→ What is expected:
I need every line from the start of the material below up to and including the line containing "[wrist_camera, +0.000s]", restated exactly, with the pictures omitted.

● ● ●

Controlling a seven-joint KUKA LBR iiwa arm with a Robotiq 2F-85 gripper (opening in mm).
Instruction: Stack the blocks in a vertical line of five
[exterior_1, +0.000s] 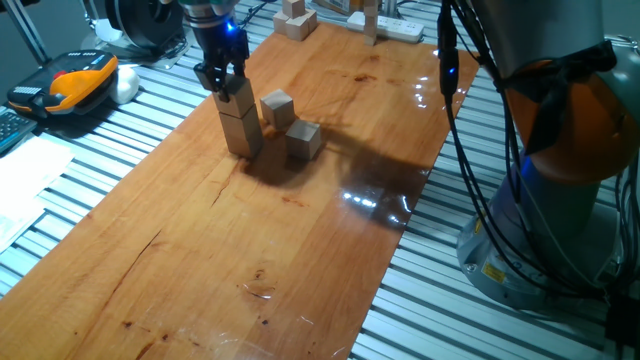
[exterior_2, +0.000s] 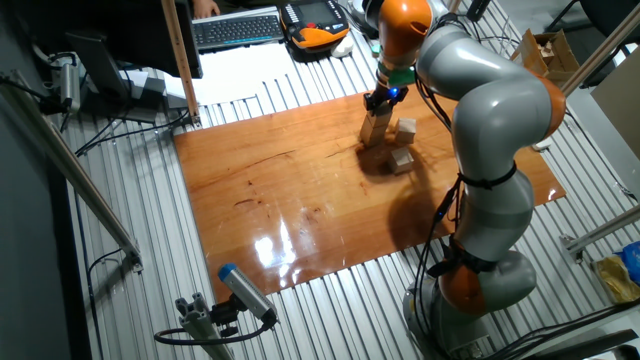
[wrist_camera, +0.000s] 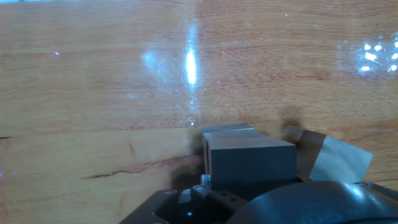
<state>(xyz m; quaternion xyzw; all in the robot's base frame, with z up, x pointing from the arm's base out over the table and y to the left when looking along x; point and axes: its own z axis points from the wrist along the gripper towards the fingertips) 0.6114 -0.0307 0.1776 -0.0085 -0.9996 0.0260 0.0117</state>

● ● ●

→ Task solution:
Controlling a seven-joint KUKA LBR iiwa arm with a Robotiq 2F-85 gripper (opening in mm).
Instruction: Stack the blocks in a vertical line of five
[exterior_1, +0.000s] 
[exterior_2, +0.000s] 
[wrist_camera, +0.000s] 

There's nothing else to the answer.